To determine the appropriate retention period for personal data, we consider the amount, nature and sensitivity of the personal data, the potential risk of harm from unauthorised use or disclosure of your personal data, the purposes for which we process your personal data and whether we can achieve those purposes through other means, and the applicable legal requirements.

Please note that in certain circumstances we retain personal data received in connection with a particular charity even after a person’s involvement with a charity has ended and after the charity is no longer registered.

The legal basis on which we process this information when we receive a request is set out below. We may further process your data for a compatible purpose, and more information is available in our main privacy notice.

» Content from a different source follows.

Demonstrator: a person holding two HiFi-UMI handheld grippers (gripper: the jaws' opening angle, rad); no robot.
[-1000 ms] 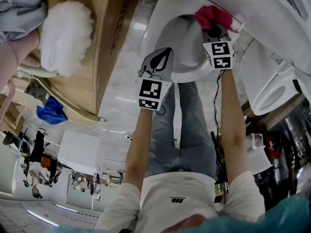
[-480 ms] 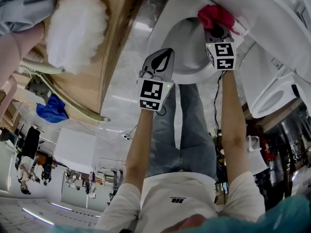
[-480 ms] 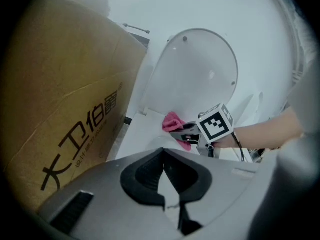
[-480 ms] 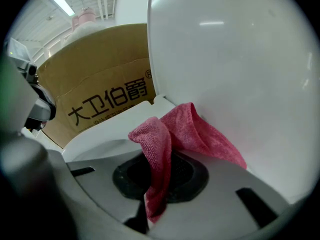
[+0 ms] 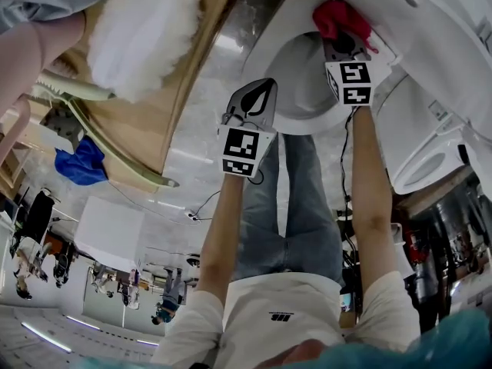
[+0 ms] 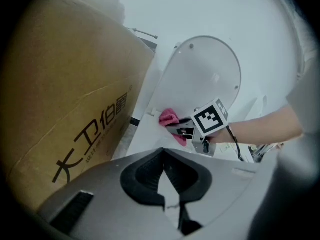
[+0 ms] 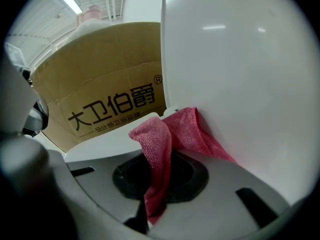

Categories of Personal Data:

  • identity details
  • contact Details

Personal Data (Article 6(1) GDPR):

  • (c) processing is necessary for compliance with a legal obligation to which the controller is subject
  • (e) processing is necessary for the performance of a task carried out in the public interest or in the exercise of official authority vested in the controller

Special Category data/criminal conviction data:

Article 9(2) GDPR - (g) Processing is necessary for reasons of substantial public interest, on the basis of Union or Member State law which shall be proportionate to the aim pursued, respect the essence of the right to data protection and provide for suitable and specific measures to safeguard the fundamental rights and the interests of the data subject

Conditions under Part 2 of Schedule 1 of the Data Protection Act 2018:

  • statutory etc and government purposes;
  • preventing or detecting unlawful acts;
  • protecting the public against dishonesty etc;
  • regulatory requirements relating to unlawful acts and dishonesty etc

Your rights

You have a number of rights under the General Data Protection Regulation (GDPR), including the right to access your data and the right to restrict or object to further processing and the right to complain to the Information Commissioner’s Office (ICO).

You can find out more about your rights as a data subject, and details of how to contact our Data Protection Officer and the ICO, in our main privacy notice.